I swept the beam around, and no sign of an opening could I find. I berated myself: I had known of pits in passageways, knew why they were placed, yet more credulous than any ignorant grave-robber I had flung myself in this one. I was treading water much too energetically: the voice in me remarked that I would be exhausted in a minute, but I did not care. In a series of leaps, I flung myself half into the air, the awful water closing viscous over my head each time I fell back down, filling my mouth and nose with a taste of black brackishness.

I swam to one end of the pool, and found there only slick stone, repulsive to touch. I swam toward the other end, and abruptly my feet found something solid. I was afraid of it, but my arms were lead, and my legs were lead, and my chest was a stone dragging me down. I stood, and the thing in the water did not move.

The water shelved toward the far end; the walls converged, the ceiling lowered, and there, in an angle of the room, I found six steps that took me to a door.
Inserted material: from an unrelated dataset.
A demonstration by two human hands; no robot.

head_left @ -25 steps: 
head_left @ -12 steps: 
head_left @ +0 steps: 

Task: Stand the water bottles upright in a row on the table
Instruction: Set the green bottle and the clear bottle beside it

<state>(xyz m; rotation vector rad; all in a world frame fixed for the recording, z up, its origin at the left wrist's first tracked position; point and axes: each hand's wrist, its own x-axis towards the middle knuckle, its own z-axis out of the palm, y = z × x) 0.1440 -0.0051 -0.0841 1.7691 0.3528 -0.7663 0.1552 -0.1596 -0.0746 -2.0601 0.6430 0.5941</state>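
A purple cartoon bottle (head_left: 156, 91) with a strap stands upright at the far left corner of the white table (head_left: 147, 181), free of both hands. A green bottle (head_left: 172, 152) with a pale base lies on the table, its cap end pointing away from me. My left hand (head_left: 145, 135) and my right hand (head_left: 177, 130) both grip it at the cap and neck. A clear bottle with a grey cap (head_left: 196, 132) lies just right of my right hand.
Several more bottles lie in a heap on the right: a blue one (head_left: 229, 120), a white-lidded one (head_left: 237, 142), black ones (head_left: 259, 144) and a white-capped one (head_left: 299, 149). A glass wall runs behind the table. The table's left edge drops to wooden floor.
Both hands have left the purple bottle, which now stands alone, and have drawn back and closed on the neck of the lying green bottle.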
A real door: no trickery here. But what a door: silver doorposts (their name is ah-ti, I told myself), golden panels ( at, ati-t, I called them) burnished to a skin-like finish; and the panels were inlaid in tourmaline, sodalite, carnelian and jasper, the gems agleam in the light of my torch, all inlaid in the form of Horus-eyes. Beka-ti, the voice within me whispered. Beka-ti: beg, begg, beg-t, bagaau. The eyes gleamed as if moist.
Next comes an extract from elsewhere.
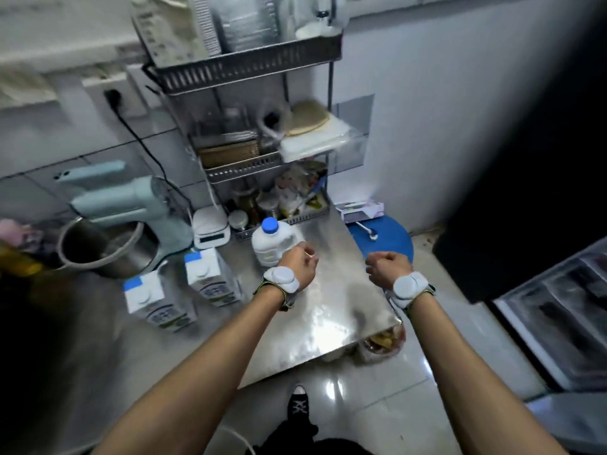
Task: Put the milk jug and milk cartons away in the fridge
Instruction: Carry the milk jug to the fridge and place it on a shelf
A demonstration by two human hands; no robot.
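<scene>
Over on the steel surface, the milk jug with the blue cap is standing upright toward the back, just in front of the bottom tier of a wire rack. Both cartons are sitting upright to its left: the far milk carton is near the jug, and the near milk carton is standing beside that one, closer to the person.

The person's left hand is hovering right next to the jug, covering its lower right corner from this angle, and it's hard to tell whether it's actually touching. Its grip is curled in, with nothing in it. The right hand is hanging over the right edge of the surface, well apart from the jug, and its grip is balled up the same way, holding nothing. Both wrists are wearing white round pucks on straps.

Off to the left, a pale blue stand mixer is leaning over its steel bowl, with a white kitchen scale sitting between the mixer and the jug. One black shoe is showing on the tiled floor below.
</scene>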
Before I could touch it the door buckled, one hinge breaking away from the doorpost: the sound of its fall boomed loudly around me.

I started back, wavering over the water. A ripple ran through the pool, out, then back, then out again.

The door hung askew now. Wary without knowing why, I kicked at it: the lower hinge twisted, tore free, and the door crashed inward, sending out a cloud of dust. I coughed, the smell of it filling my nostrils, thick on my tongue. I spat it out at once.

No one who has worked with them can forget the smell of mummy. The door seemed to have fallen onto one, possibly several of them, breaking them to bits. I shone the flashlight through the opening. The door lay across half a dozen shrouded forms, stuffed within the chamber apparently without ceremony. The wrappings were plain, the workmanship of the lowest quality. I wondered what I had stumbled into, and turned the beam about the room.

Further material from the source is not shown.